Top of Data shown

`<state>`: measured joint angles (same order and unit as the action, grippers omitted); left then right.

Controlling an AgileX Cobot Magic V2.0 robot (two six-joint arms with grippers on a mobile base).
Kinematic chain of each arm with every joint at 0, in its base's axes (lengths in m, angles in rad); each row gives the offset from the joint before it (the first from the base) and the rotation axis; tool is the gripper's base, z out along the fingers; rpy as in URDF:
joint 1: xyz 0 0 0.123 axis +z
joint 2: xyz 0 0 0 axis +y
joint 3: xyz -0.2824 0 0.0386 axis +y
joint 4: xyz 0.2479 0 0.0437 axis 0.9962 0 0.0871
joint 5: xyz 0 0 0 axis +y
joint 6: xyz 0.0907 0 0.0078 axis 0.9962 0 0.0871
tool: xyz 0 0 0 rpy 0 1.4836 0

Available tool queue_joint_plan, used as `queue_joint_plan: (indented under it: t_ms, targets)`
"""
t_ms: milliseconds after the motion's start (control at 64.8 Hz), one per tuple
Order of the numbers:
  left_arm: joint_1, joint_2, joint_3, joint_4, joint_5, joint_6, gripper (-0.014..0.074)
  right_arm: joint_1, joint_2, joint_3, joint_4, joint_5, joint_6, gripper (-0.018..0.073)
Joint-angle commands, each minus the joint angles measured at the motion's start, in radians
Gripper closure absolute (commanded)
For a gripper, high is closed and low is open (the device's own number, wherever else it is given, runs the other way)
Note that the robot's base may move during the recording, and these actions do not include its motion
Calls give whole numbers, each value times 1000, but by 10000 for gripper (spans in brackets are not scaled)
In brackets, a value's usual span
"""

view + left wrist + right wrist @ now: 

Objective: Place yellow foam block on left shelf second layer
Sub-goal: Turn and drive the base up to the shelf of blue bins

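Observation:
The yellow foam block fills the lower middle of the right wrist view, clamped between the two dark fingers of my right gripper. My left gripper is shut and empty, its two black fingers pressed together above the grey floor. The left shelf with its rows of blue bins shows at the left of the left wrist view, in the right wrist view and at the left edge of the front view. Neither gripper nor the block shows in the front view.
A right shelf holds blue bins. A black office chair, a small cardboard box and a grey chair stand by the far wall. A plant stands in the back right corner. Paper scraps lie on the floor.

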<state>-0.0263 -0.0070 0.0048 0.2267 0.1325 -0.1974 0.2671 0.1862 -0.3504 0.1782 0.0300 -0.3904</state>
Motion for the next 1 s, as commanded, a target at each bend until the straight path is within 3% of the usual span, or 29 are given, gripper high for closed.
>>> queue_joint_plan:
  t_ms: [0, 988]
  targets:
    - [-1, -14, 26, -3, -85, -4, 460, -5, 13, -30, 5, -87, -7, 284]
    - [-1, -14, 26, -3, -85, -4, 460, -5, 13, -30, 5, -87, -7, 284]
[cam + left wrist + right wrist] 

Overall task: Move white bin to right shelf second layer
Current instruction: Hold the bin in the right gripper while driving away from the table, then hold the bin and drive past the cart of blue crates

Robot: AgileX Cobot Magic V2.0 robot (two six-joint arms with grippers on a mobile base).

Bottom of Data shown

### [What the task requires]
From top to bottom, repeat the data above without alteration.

### [Solution to the exercise]
`<state>`: measured joint angles (same order and unit as the action, grippers omitted); left then right.

Controlling an AgileX Cobot Magic V2.0 robot (two six-joint arms with grippers on a mobile base).
Kinematic chain of each arm with every joint at 0, in its base's axes (lengths in m, angles in rad); each row gives the offset from the joint before it (the first from the base) and the rotation axis; tool is the gripper's base, z out along the fingers; rpy as in URDF:
joint 1: xyz 0 0 0.123 axis +z
joint 2: xyz 0 0 0 axis +y
joint 3: xyz -0.2824 0 0.0386 axis +y
joint 4: xyz 0.2479 0 0.0437 axis 0.9962 0 0.0871
joint 5: xyz 0 0 0 axis +y
joint 6: xyz 0.0907 0 0.0078 axis 0.9962 0 0.0871
tool: xyz 0 0 0 rpy 0 1.4836 0

Available tool queue_joint_plan, used as `queue_joint_plan: (indented under it: t_ms, targets)`
"""
t_ms: milliseconds after the motion's start (control at 64.8 Hz), one per tuple
Order of the numbers:
  left_arm: joint_1, joint_2, joint_3, joint_4, joint_5, joint_6, gripper (-0.014..0.074)
  right_arm: joint_1, joint_2, joint_3, joint_4, joint_5, joint_6, gripper (-0.018..0.073)
Joint-angle commands, each minus the joint angles measured at the motion's start, in radians
Gripper closure absolute (commanded)
For a gripper, high is closed and low is open (the device's own number, wherever else it is given, runs the other way)
Note that the robot's base may move during the recording, and these actions do not include its motion
Calls give whole numbers, each value times 1000, but by 10000 for gripper (spans in brackets are not scaled)
In brackets, a value's usual span
"""

view + left wrist + right wrist @ now: 

Objective: Place yellow foam block on left shelf second layer
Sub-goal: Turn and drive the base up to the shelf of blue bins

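Observation:
The yellow foam block fills the lower middle of the right wrist view, clamped between the two dark fingers of my right gripper. My left gripper is shut and empty, its two black fingers pressed together above the grey floor. The left shelf with its rows of blue bins shows at the left of the left wrist view, in the right wrist view and at the left edge of the front view. Neither gripper nor the block shows in the front view.
A right shelf holds blue bins. A black office chair, a small cardboard box and a grey chair stand by the far wall. A plant stands in the back right corner. Paper scraps lie on the floor.
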
<state>-0.0263 -0.0070 0.0048 0.2267 0.1325 -0.1974 0.2671 0.1862 -0.3504 0.1782 0.0300 -0.3904</state>
Motion for the next 1 s, as commanded, a target at each bend until the straight path is within 3% of the usual span, or 29 are given, gripper high for closed.
>>> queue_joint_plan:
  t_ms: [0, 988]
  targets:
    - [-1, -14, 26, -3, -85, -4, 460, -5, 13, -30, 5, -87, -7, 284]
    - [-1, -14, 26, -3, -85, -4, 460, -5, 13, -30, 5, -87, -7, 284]
[cam + left wrist + right wrist] 

Overall task: Move white bin to right shelf second layer
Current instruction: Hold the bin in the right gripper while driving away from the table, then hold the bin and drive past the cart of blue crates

Robot: AgileX Cobot Magic V2.0 robot (two six-joint arms with grippers on a mobile base).

There is no more to this answer.